Hi! I make Blender tutorials for beginner and intermediate levels. They vary in subject and difficulty but are all aimed at creating good looking results within a short span of time!

3 Comments

  1. Here are my suggestions for improvement on this node setup:
    1) Fixing Nishita's brightness.
    a) Create a driver to replicate elevation into a value node.
    b) use the map range node to convert elevation from frommin/frommax -pi/2 & pi/2 to tomin/tomax 0 to 1.
    c) Plug this into the value input of a float curve. Set the points of the float curve to (0,1) (0.5,0) (1,1) (makes a bowl).
    d) Plug this into the strength of the background of the day sky.
    2) Use elevation to control changing from day/night.
    a) Create a driver to replicate elevation into a value node.
    b) Remap this from frommin/frommax -0.25 & 0.25 to tomin/tomax 0 to 1.
    c) Add a math node and subtract b from 1.
    d) Feed this into the Fac node for the mix shader for day/night.
    3) Make the star position comply with sun elevation.
    a) In front of Noise texture, add mapping node.
    b) In front of mapping node, add Vector Rotate, plug into Vector for mapping.
    c) For Vector Rotate, plug texture coordinate Generated into Vector Node.
    d) Add driver to replicate latitude to a value node.
    e) Use math node to convert to Radians.
    f) Use combine XYZ and plug the Radians value into Y.
    g) Plug the vector from the combine xyz into the axis for Vector Rotate.
    h) Add driver to replicate elevation - plug this into the Angle node for Vector Rotate.

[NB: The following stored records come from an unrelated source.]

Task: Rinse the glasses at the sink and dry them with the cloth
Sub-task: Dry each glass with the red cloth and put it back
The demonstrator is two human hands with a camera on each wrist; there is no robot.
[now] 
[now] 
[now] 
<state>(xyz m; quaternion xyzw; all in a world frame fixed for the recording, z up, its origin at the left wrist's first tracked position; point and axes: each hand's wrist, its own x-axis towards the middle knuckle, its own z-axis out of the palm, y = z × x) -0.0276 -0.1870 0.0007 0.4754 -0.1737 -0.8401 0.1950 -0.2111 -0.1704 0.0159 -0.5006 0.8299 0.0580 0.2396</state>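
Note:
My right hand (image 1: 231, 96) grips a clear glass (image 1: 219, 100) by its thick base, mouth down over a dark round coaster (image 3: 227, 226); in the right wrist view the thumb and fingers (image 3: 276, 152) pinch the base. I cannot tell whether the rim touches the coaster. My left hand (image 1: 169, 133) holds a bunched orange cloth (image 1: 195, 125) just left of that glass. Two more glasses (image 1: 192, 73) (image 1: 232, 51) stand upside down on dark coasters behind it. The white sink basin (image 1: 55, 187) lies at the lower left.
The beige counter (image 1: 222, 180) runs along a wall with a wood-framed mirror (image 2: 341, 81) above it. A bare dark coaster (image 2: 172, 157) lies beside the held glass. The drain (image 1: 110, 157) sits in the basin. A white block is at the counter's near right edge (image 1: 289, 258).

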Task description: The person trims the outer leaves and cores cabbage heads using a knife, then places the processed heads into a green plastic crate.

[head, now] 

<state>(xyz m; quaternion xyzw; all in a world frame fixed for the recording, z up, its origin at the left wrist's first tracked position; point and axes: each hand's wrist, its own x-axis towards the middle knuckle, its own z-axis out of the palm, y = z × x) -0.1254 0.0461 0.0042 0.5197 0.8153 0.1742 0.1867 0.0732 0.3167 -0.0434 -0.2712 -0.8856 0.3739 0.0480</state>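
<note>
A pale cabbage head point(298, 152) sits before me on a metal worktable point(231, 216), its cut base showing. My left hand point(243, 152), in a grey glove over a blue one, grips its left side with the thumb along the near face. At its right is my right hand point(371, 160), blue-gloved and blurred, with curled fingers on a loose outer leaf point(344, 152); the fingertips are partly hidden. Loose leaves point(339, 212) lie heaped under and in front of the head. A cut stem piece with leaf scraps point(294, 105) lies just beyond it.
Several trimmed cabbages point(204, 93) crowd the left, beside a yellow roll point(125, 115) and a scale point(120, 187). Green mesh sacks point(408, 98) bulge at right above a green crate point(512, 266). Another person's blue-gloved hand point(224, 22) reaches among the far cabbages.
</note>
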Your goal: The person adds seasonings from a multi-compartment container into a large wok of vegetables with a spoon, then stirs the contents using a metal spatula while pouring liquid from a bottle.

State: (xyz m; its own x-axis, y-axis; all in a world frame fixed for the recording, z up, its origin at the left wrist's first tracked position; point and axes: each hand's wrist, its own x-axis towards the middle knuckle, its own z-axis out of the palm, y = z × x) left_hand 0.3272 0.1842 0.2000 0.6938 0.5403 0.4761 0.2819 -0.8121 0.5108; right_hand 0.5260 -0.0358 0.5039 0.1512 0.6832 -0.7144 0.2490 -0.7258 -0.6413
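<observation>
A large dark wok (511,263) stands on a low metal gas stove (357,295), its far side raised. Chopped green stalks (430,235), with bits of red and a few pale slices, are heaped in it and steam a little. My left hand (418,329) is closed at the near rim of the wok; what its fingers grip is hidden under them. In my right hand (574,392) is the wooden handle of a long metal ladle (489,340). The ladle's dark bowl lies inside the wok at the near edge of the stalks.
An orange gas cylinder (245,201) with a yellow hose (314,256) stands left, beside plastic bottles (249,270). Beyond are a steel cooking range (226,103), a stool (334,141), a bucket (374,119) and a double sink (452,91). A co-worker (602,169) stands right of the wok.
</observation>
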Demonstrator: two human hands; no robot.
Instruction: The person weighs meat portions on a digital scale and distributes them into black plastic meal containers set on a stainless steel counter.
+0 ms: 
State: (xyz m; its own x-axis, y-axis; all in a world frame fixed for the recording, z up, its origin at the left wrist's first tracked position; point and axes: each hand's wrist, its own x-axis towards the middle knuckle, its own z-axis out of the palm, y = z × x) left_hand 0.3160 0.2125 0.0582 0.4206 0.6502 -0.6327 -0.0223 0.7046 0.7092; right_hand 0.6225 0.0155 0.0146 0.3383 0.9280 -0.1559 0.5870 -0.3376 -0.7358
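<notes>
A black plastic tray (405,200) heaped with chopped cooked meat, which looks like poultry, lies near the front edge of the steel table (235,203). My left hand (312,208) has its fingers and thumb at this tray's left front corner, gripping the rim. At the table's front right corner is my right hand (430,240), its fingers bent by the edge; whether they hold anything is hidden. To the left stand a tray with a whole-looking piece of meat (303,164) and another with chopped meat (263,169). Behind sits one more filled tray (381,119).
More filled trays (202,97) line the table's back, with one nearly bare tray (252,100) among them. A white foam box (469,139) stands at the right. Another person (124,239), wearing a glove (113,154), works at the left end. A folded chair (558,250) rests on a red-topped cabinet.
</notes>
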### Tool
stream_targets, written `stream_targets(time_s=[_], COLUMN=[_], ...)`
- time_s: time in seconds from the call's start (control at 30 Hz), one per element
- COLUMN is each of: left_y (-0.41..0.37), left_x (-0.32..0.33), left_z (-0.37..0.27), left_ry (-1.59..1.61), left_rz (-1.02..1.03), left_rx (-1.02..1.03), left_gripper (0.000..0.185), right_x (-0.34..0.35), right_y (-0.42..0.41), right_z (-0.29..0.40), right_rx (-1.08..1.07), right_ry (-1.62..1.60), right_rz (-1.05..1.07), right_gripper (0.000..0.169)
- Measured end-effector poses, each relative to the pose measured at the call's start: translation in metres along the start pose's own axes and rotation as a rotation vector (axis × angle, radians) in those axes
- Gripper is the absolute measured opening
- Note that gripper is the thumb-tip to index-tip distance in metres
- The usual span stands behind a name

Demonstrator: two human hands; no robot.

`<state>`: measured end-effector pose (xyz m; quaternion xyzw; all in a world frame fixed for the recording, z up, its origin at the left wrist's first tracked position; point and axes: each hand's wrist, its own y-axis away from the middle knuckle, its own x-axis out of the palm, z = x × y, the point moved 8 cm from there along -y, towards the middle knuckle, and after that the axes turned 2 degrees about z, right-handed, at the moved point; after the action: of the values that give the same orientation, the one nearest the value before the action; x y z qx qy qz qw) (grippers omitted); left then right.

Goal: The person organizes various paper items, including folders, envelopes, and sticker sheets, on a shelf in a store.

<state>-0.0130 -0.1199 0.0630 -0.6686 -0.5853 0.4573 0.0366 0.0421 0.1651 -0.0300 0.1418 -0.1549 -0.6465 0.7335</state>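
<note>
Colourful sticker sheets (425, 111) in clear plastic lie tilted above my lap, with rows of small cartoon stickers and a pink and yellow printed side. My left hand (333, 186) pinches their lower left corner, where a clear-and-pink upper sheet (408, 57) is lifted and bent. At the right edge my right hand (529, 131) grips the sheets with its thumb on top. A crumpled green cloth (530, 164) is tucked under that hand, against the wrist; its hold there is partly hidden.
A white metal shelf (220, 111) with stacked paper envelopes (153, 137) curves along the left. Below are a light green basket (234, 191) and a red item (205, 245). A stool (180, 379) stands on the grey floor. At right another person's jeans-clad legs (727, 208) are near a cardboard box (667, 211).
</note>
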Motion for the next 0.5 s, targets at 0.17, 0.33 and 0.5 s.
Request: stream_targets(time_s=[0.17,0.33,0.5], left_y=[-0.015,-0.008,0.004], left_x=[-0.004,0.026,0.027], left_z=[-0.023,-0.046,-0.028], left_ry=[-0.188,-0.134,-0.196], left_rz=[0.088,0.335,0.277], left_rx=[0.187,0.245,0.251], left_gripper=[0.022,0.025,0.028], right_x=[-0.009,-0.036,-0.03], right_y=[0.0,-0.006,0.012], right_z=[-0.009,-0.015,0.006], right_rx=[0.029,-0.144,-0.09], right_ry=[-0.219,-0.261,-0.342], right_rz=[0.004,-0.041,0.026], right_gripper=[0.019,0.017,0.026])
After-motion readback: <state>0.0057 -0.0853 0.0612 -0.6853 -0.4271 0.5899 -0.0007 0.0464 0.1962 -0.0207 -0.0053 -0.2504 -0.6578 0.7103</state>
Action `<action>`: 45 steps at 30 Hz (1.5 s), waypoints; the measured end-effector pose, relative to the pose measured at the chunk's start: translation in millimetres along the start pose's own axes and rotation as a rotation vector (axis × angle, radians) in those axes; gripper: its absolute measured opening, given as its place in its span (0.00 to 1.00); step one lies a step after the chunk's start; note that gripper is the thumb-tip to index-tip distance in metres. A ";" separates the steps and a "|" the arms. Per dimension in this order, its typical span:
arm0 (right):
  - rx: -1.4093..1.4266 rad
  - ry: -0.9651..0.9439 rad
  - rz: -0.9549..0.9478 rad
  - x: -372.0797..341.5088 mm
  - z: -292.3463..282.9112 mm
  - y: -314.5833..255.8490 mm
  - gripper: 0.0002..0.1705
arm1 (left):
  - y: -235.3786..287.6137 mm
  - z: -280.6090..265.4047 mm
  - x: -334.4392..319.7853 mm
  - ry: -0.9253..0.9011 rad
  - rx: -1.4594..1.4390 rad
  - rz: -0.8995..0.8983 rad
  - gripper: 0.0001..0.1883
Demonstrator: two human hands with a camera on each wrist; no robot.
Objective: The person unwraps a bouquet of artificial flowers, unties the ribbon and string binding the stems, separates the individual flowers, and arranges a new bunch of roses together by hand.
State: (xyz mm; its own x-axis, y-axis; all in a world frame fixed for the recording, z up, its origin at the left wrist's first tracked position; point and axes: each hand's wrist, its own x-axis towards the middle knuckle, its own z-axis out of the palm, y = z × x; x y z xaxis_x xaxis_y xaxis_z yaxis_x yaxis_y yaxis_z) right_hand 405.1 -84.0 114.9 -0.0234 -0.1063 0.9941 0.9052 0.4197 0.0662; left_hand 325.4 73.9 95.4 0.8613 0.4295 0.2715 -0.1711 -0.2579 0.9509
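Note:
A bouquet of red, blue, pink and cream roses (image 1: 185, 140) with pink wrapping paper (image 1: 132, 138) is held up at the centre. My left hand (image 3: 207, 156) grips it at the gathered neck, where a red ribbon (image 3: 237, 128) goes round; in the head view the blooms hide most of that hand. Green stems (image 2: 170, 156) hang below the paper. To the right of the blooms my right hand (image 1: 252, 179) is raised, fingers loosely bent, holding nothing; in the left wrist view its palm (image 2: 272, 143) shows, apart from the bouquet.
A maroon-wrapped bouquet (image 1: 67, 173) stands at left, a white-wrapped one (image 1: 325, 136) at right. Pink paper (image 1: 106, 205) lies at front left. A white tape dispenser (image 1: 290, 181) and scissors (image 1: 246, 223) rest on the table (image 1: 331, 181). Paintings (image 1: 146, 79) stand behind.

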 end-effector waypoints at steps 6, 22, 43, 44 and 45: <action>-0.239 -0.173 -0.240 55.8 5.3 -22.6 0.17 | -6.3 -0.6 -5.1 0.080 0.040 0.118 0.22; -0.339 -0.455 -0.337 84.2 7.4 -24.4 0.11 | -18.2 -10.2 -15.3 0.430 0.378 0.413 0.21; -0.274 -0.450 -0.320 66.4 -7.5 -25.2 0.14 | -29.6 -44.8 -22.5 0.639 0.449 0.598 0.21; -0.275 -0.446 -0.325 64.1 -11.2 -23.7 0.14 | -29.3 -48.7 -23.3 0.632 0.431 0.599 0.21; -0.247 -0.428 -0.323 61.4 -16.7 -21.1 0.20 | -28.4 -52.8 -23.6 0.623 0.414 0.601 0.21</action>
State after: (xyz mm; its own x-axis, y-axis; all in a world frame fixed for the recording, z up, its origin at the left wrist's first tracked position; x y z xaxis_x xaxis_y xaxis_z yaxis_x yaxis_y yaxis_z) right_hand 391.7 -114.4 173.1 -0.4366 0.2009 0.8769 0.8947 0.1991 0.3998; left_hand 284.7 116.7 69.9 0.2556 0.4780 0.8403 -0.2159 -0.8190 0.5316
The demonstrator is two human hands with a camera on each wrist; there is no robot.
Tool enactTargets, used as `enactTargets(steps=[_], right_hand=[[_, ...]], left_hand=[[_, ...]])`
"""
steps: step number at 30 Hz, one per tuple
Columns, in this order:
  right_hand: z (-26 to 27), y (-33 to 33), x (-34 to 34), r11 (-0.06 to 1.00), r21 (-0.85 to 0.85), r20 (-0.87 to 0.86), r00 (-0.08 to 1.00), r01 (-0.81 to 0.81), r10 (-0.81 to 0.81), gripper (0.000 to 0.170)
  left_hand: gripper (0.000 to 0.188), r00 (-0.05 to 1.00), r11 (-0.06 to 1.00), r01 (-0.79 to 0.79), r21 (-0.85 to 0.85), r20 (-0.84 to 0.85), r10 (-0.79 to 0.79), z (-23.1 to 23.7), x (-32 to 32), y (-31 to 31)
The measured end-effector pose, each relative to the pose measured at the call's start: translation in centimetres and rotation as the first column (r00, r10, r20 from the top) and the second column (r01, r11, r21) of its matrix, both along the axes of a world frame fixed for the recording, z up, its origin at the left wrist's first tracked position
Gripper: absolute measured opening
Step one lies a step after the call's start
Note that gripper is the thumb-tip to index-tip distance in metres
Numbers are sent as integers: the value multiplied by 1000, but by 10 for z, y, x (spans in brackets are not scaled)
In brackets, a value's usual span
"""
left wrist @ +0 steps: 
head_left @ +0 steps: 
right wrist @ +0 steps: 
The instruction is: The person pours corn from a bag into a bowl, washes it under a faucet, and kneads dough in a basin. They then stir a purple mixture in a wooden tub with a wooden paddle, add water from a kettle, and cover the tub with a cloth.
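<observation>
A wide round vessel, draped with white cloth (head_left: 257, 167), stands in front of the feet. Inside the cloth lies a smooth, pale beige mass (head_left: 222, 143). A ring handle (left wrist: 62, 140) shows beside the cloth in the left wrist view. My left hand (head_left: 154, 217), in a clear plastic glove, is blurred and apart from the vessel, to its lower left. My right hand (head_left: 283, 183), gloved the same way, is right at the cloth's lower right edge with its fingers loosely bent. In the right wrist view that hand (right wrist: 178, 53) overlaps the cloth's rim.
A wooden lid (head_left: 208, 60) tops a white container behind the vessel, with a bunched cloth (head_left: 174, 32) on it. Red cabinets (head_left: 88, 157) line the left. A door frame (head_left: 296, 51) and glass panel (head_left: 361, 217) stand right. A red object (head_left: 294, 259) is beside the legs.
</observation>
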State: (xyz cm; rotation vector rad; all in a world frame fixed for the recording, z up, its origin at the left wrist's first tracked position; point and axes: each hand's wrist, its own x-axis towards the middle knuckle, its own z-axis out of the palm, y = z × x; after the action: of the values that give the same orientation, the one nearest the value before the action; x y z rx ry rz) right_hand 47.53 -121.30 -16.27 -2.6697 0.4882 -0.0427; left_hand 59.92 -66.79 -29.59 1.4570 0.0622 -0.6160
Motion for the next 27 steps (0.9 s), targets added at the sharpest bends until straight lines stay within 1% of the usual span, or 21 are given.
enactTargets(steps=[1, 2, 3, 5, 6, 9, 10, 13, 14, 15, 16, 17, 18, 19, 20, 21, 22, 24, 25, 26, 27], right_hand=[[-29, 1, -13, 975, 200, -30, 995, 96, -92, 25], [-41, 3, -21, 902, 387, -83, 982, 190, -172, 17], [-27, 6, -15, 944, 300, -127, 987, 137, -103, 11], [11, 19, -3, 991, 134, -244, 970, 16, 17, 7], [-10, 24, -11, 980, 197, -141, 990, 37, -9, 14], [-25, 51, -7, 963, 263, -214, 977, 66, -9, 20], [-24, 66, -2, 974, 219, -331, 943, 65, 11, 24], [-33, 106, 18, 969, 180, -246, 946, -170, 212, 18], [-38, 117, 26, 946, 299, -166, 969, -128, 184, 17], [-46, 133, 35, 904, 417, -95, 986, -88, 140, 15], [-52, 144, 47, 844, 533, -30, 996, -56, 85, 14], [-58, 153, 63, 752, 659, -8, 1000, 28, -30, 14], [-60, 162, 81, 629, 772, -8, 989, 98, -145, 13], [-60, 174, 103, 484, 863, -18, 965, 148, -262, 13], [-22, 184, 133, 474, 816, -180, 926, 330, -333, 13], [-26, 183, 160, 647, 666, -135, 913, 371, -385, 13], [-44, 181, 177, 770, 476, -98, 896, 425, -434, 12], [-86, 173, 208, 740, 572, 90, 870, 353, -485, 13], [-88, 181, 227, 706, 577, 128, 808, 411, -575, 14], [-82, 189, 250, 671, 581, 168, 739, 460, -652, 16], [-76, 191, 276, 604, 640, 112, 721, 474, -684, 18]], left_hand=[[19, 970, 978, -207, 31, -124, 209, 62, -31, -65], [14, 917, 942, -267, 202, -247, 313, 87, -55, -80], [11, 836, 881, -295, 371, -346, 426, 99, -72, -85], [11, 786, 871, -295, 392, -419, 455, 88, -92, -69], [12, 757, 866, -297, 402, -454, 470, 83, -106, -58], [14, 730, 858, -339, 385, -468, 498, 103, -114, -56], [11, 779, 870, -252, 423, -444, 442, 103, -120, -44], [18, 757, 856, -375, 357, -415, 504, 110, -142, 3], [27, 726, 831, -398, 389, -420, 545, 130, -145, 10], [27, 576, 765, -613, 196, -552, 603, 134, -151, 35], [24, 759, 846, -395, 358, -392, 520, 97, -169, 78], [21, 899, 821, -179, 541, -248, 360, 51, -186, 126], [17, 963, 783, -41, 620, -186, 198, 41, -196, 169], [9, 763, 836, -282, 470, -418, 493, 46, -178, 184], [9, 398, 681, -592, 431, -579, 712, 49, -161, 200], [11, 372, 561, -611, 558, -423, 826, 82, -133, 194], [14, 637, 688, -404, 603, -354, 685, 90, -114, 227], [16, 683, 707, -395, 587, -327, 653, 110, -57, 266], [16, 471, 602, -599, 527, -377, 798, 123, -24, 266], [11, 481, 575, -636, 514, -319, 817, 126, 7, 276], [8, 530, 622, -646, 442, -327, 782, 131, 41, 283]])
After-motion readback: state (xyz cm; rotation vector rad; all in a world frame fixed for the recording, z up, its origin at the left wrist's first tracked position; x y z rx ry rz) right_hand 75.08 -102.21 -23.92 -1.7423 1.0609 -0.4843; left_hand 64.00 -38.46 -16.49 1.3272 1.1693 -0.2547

    Now everything is working as a function of the time of day, working independently of the timeframes.

    I'd love to have improvements in the form of textured moons, moon phases, eclipses, weather, etc.

    There are a couple plugins that do some of these.

    • Came back to report on an error in step 3.
      Because elevation in Blender is cyclical with the time of day, feeding the elevation into the axis rotation is incorrect.

      4) Make star location a function of time (not elevation). Omit "3h" step from above.
      a) Right click on time in sun position tab, add driver.
      b) Add value in node editor, paste driver. Rename to "Time."
      c) Add math node, modulo type. Feed "Time" into first value. Set second value to 24.
      d) Duplicate modulo math node and change to divide. Feed value from c into this node.
      e) Duplicate divide node and change to multiply. Multiply d by 360.
      f) Duplicate multiply node and change to "radians". Convert e to radians.
      g) Feed radians into "Vector Rotate" Angle into 3g above.

      Notes:
      I make the point of multiplying by 360 (to create degrees), and then convert to radians, and then feed into Vector Rotate on purpose, because this is perhaps something BF could fix.

      • Amazing stuff, thanks for taking the time out to create this post. I didn't want to make this too daunting of a tutorial so I opted out of doing all fancy driver stuff. But it's great that you point it out, since it's way more procedural this way.

        There are amazing add-ons which will allow for all of this aswell, but I always feel like doing stuff yourself, even if you're not going to use it in the end is the best way to learn.

        Thanks again for sharing your insight and knowledge!